Tracey Emin's "My Bed" "sculpture" sold for two and a half million pounds. So people pretending there is some high objective or moral difference between "high art" and "low/average uninspired stuff" are, frankly, full of themselves IMO.
Consensus is that anything that makes you feel is art, and his paintings make people feel, t doesn’t matter the reasons why.
"Oh heres several millons worth of paintings sitting in cardboard boxes in our Bob Ross Inc. nondescript office building in Herndon, Virignia -- please dont break in and steal anything!"
Maybe they should do some Bob Ross events and give the paintings away either as a prize or do a charity raffle. Shit make a foundation to get art supplies to underprivileged kids and use the sales to establish a trust for the foundation.
Yes, just think of the commercial opportunity!
The Kowalskis sued to exclude Bob Ross from the company bearing his name in the final days of his life, when he was struggling with cancer.
So let me carefully suggest that Bob Ross Inc. is not as benevolently looking out to preserve the heritage and legacy of Bob Ross as you might think.
Previous discussion when submitted by rmason:
It’s nearly impossible to buy an original Bob Ross painting - https://news.ycombinator.com/item?id=27014367 - May 2021 (85 comments)
That could be true. Though, someone is sitting atop a treasure trove, the value of which is pinned to the legend being promoted by this article.
For Bob Ross, I wonder whether he might've been too humble to consider that his shows touched many people, such that -- besides whatever personal creative journey he encouraged them on -- some might appreciate having a tangible, more direct link to him, of one of his own paintings.
Painting your own painting while watching his show and letting him guide you through, would be a pretty tangible, personal, and direct link to him.
I did that once on a boring Saturday. Used Procreate and a Pencil to follow along with a couple of shows. Had to pause it more than once to find & download a matching brush in Procreate. Was quite fun. I think a dedicated app would sell extremely well.
Like an expensive canvas is what, $20? And paint can be had for like $5-10 a tube, and unless you just slather the shit on your paintings, you can go quite a long ways on a tube.
Like I play Call of Duty because I don't actually want to experience a warzone. Who wouldn't want to actually paint?
I think you're oversimplifying how much of a hassle painting can be. Sure, one canvas and one tube of paint cost you $25, but you also need to include brushes (duh), an empty jar for water, a palette or an old plate, an easel or a table where paint spills are not a problem, plus the time to set it all up, clean your brushes afterwards, and tear it down (unless you have an empty garage, which people in apartments typically don't). And then there are the lessons which, if you're a beginner, mean several one-hour chunks (and several canvases) until you feel even mildly comfortable on your own.
I think VR painting is to painting what Guitar Hero is to playing a guitar - you may not be a "real" painter afterwards, but as long as it's fun...

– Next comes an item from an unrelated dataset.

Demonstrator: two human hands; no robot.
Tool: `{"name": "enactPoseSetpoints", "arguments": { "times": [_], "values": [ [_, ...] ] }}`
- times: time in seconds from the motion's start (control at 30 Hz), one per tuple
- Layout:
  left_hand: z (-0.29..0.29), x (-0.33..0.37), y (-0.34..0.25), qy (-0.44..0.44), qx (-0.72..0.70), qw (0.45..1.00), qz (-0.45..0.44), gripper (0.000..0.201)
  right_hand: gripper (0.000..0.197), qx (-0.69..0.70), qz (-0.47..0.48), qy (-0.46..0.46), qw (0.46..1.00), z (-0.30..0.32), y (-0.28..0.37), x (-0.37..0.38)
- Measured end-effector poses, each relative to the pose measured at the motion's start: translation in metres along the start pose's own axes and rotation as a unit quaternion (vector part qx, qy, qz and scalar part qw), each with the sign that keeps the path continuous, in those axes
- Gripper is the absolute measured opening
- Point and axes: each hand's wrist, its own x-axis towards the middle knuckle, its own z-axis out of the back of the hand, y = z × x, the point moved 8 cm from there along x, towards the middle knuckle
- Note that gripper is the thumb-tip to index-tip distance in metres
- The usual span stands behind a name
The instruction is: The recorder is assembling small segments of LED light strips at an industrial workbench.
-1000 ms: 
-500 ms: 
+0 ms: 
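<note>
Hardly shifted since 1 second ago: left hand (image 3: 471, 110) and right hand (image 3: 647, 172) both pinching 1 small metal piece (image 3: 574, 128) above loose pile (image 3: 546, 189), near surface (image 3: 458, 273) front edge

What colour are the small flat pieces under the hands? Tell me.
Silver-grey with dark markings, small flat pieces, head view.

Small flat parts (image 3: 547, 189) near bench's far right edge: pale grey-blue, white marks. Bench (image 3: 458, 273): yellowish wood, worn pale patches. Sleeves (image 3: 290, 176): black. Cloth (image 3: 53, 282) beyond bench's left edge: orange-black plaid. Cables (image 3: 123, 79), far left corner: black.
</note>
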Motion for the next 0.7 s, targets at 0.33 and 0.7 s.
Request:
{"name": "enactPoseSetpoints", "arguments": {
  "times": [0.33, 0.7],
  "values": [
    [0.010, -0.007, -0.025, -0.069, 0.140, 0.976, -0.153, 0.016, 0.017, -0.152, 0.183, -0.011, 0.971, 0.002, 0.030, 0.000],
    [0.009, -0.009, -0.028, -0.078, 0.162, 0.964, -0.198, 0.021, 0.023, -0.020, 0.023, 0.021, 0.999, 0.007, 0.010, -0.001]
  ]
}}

Yeah, you can get by with very simple tools and materials, but a digital version doesn't limit you to only the simple things.
No cleanup.
No need for figuring out what to do with the canvases.
Any color of paint you want, possibly including ones like "polka dots" or "tiled faces of Nic Cage" or "color-cycling rainbow".
And your brush strokes can be 3d contours of virtual paint hanging in the air instead of marks on a flat canvas.
Fond memories of zoning out on the couch watching Bob beat the devil out of a 3" brush.
His only nearest competitor was Mother Angelica's Religious Catalog on EWTN.
https://www.youtube.com/watch?v=kLEVtOGGC5U
[0] https://en.wikipedia.org/wiki/Zone_de_Sensibilit%C3%A9_Pictu...
The idea of “owning” a purely digital asset that anyone else can just make copies of (but not “own” according to some blockchain) just seems silly.
A genuine, authentic Bob Ross painting is not original.